**WHAT THE TASK ASKS**. Without including any pictures, write out the listing below exactly.

**THE DATA**.
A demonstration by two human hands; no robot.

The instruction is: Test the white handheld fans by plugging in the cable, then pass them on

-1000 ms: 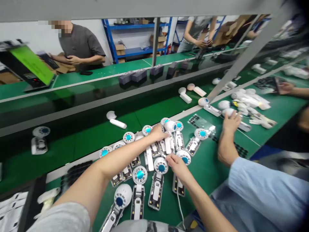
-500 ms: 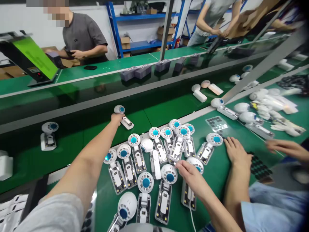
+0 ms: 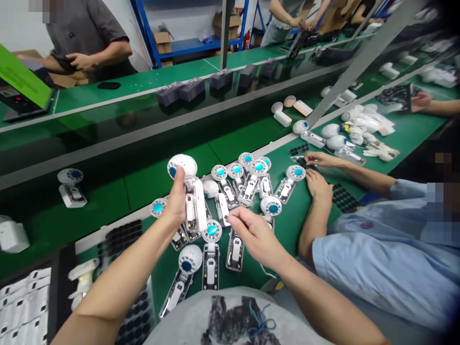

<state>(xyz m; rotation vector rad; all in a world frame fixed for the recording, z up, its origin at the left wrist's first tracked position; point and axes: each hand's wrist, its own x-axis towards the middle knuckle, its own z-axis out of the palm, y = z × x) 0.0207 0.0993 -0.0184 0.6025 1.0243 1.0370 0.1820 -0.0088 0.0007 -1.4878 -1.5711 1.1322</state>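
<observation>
My left hand (image 3: 176,203) is closed around a white folding device with a round, slotted fan-like head (image 3: 186,165) and a narrow oblong body, raised above the bench. Thumb and fingers of my right hand (image 3: 257,237) are pinched together to the right of it, with a small tip just showing at the fingertips. A thin white cable (image 3: 266,271) comes out below this hand, and its path inside the grip is hidden. Several similar devices with blue centres and clear-cased bodies lie around both hands, among them one near my lap (image 3: 211,266) and one farther back (image 3: 247,187).
A co-worker's hands (image 3: 318,184) rest on the bench at right near sheets of black round pads (image 3: 345,197). Another such sheet (image 3: 136,311) lies by my left forearm. Beyond the bench runs a green conveyor (image 3: 143,184) carrying a device (image 3: 73,189). A slanted metal post (image 3: 345,79) rises at right.
My left hand has come back from the conveyor with the device, now over the bench. My right hand stays pinched near the devices. The co-worker's second hand has reached forward to the black pads.
</observation>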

**ANSWER SECTION**.
A demonstration by two human hands; no robot.

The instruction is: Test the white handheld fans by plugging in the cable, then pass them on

-1000 ms: 
-500 ms: 
+0 ms: 

<state>(xyz m; rotation vector rad; all in a world frame fixed for the recording, z up, its origin at the left wrist's first tracked position; point and axes: each hand's wrist, its own x-axis towards the middle knuckle, its own z-axis out of the palm, y = z × x) 0.0207 0.0993 -0.0184 0.6025 1.0243 1.0370 0.1820 -0.0088 0.0007 -1.4878 -1.5711 1.1322</state>
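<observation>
My left hand (image 3: 176,203) is closed around a white folding device with a round, slotted fan-like head (image 3: 186,165) and a narrow oblong body, raised above the bench. Thumb and fingers of my right hand (image 3: 257,237) are pinched together to the right of it, with a small tip just showing at the fingertips. A thin white cable (image 3: 266,271) comes out below this hand, and its path inside the grip is hidden. Several similar devices with blue centres and clear-cased bodies lie around both hands, among them one near my lap (image 3: 211,266) and one farther back (image 3: 247,187).
A co-worker's hands (image 3: 318,184) rest on the bench at right near sheets of black round pads (image 3: 345,197). Another such sheet (image 3: 136,311) lies by my left forearm. Beyond the bench runs a green conveyor (image 3: 143,184) carrying a device (image 3: 73,189). A slanted metal post (image 3: 345,79) rises at right.
My left hand has come back from the conveyor with the device, now over the bench. My right hand stays pinched near the devices. The co-worker's second hand has reached forward to the black pads.
</observation>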

There's no more to this exercise.